Nie wiadomo co powoduje wysypkę u niektórych osób kapiących się w zalewie w Janowie Lubelskim. Póki co zarządca akwenu kąpieli w wodzie odradza. Jutro woda z janowskiego zalewu będzie badana w Olsztynie. Wyniki mają być znane tego samego dnia.
Już w sobotę informowaliśmy o tym, że do lekarzy pierwszego kontaktu zgłaszają się osoby z wysypką. Takie zgłoszenia pochodziły od kapiących się w zbiornikach w Bojarach i Frampolu. Podobne sygnały dotyczyły też janowskiego zalewu.
– W piątek były to pojedyncze przypadki – przyznaje Beata Staszewska, prezes spółki „Zalew”, która zarządza zbiornikiem w Janowie Lubelskim. – W sobotę a zwłaszcza w niedzielę takich zgłoszeń (dotyczyły głównie dzieci-red.) było już dużo więcej.

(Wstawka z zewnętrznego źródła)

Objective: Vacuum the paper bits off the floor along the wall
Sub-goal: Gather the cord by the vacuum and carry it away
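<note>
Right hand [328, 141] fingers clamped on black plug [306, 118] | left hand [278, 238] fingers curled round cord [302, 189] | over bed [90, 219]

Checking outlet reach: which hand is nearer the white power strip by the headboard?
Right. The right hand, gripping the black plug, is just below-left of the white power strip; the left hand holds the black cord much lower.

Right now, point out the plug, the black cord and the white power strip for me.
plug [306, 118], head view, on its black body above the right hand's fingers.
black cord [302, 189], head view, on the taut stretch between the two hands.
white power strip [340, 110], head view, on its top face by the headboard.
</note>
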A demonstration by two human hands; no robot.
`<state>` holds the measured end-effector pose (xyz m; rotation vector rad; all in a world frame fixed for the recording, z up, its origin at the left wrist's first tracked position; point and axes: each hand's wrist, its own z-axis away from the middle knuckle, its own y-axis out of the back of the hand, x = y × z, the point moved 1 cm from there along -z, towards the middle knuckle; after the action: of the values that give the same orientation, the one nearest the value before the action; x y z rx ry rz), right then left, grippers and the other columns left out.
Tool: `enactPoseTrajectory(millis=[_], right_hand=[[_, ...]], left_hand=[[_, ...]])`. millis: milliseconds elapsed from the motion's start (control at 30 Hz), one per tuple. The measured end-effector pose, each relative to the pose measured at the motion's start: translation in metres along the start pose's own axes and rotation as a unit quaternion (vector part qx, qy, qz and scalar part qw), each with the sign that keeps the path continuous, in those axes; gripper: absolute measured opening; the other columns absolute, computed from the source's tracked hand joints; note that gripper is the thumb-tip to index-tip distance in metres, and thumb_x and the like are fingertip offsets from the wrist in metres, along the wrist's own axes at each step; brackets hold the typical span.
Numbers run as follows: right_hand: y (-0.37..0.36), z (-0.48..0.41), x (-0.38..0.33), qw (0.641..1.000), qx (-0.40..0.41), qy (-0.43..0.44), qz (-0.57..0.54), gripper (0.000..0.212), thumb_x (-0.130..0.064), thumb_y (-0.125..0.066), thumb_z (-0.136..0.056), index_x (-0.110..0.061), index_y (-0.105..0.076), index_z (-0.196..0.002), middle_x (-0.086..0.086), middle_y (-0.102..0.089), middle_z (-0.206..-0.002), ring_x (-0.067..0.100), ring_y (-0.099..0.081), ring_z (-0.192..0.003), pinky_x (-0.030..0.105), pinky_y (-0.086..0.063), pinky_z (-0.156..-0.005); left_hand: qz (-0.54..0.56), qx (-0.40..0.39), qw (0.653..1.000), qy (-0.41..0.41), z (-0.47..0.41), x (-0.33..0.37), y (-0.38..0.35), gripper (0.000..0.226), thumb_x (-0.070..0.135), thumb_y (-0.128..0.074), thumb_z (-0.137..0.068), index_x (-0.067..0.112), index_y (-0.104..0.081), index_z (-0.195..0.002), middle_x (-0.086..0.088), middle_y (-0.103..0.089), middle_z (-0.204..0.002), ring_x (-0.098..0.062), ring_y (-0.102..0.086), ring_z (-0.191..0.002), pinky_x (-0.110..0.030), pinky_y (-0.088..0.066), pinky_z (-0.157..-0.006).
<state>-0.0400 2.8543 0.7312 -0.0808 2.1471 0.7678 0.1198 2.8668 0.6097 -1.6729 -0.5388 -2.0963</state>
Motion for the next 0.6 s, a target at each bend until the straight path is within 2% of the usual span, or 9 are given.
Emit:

Sygnały mieliśmy przede wszystkim z sanepidu, ale też dzwonili do nas pracownicy szpitala w Stalowej Woli.
Wodę z janowskiego zalewu przez trzy dni – od 5 do 7 sierpnia badał sanepid. – Wyniki wyszły niemal idealne – wskazuje prezes spółki „Zalew” w Janowie Lubelskim. – Woda jest przezroczysta, nie ma osadu, nie jest też zielonkawa, co mogłoby wskazywać na sinice. W ubiegłym roku mieliśmy nieco gorsze pod względem parametrów wyniki badania wody i nic się nie działo. I dodaje: Sytuacja jest bardzo trudna, bo nie wiemy jaka jest przyczyna alergii.
Zarządca zalewu kontaktował się m.in. z lubelskimi uczelniami czy ich pracownicy nie mogliby przeprowadzić dodatkowych badań wody. – Nikt się tego nie podjął. Dlatego mój zastępca jedzie do Olsztyna – zapowiada Staszewska.
Jutro ma zawieść do tego miasta próbki wody. Wynika mają być znane tego samego dnia.
Tymczasem trzy miejsca do kąpieli decyzją władz spółki są zamknięte do odwołania. Codziennie nad janowskim zalewem odpoczywa ok. 3 tysięcy osób.